Nevertheless, infectious disease experts urge older adults (and everyone over 6 months old) to get flu shots now.

Tetanus, diphtheria, pertussis. A booster of TD vaccine every 10 years, to prevent tetanus and diphtheria. If you’ve never had the Tdap vaccine — which adds prevention against pertussis — that’s the one you want. Although pertussis, better known as whooping cough, occasionally shows up in adults, newborns are particularly at risk. Pregnant women will ask expectant grandparents to get a Tdap shot. Because it is covered under Part D, a pharmacy is the best bet.

Pneumococcus. “It’s a pneumonia vaccine, but it also prevents the most serious consequences of pneumonia, including meningitis and bloodstream infections,” Koppaka said.

People over 65 should get the polysaccharide formula — brand name Pneumovax — but there are certain circumstances, such as immune-compromising conditions, to discuss with a health care provider.

Those over 65 may choose, again in consultation with a provider, to also get the conjugate pneumococcal vaccine (brand name Prevnar), which provides some additional protection.
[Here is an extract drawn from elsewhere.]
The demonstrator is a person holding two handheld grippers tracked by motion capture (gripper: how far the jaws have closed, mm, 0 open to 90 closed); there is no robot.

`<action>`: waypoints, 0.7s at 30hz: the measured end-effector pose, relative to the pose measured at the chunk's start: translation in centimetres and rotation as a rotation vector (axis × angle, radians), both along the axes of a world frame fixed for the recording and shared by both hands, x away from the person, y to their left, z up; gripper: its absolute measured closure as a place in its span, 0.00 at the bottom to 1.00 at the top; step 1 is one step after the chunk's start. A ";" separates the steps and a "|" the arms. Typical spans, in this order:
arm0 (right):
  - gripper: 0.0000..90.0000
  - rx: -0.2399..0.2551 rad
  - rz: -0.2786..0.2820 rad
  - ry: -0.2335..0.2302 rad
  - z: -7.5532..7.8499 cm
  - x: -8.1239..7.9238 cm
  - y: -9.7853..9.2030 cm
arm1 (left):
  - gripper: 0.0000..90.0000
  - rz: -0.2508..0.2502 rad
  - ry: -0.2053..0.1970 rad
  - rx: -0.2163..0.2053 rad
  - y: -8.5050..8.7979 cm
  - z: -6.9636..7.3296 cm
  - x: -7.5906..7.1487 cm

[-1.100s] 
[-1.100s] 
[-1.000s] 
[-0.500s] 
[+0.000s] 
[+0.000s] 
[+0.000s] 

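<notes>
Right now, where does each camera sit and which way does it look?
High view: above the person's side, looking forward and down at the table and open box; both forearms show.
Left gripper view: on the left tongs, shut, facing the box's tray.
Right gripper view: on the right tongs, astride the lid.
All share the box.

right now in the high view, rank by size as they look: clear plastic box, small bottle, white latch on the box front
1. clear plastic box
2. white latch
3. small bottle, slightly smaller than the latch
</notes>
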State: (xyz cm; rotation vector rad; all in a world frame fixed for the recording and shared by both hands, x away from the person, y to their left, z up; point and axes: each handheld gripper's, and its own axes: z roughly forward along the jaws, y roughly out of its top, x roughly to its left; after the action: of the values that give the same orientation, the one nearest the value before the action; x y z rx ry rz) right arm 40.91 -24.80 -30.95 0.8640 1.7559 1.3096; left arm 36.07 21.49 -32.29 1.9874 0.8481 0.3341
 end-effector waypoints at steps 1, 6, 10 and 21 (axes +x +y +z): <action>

If so, CDC guidelines specify which vaccine to take when.

Shingles. Social distancing won’t ward off this disease; anyone who had chickenpox, which is just about every senior, still carries the virus.

“If you live to be 80, you stand a 35 to 50% chance of having an episode,” Schaffner said. “And the older you are when you get it, the more apt you are to get the most serious complication” — lingering nerve pain called post-herpetic neuralgia.

The CDC recommends Shingrix, the highly effective shingles vaccine the Food and Drug Administration approved in 2017, for everyone over 50. The previous shingles vaccine has been discontinued. Get Shingrix even if you had the earlier vaccine, Zostavax, and even if you’ve had shingles — it can recur.

The two required shots, given two to six months apart, can total $300 out of pocket. But Medicare Part D beneficiaries will pay an average of $50 for the pair, said a spokesman for the manufacturer GlaxoSmithKline, and people with private insurance even less.

Hepatitis A and hepatitis B. These aren’t age-related; the vaccines are recommended for people with certain health conditions, including chronic liver disease and HIV infection, or for travelers to countries where the diseases are widespread.

The hepatitis B vaccine is also recommended, at a provider’s discretion, for diabetics over 60 who haven’t been previously vaccinated. Talk to a health care professional about your risks.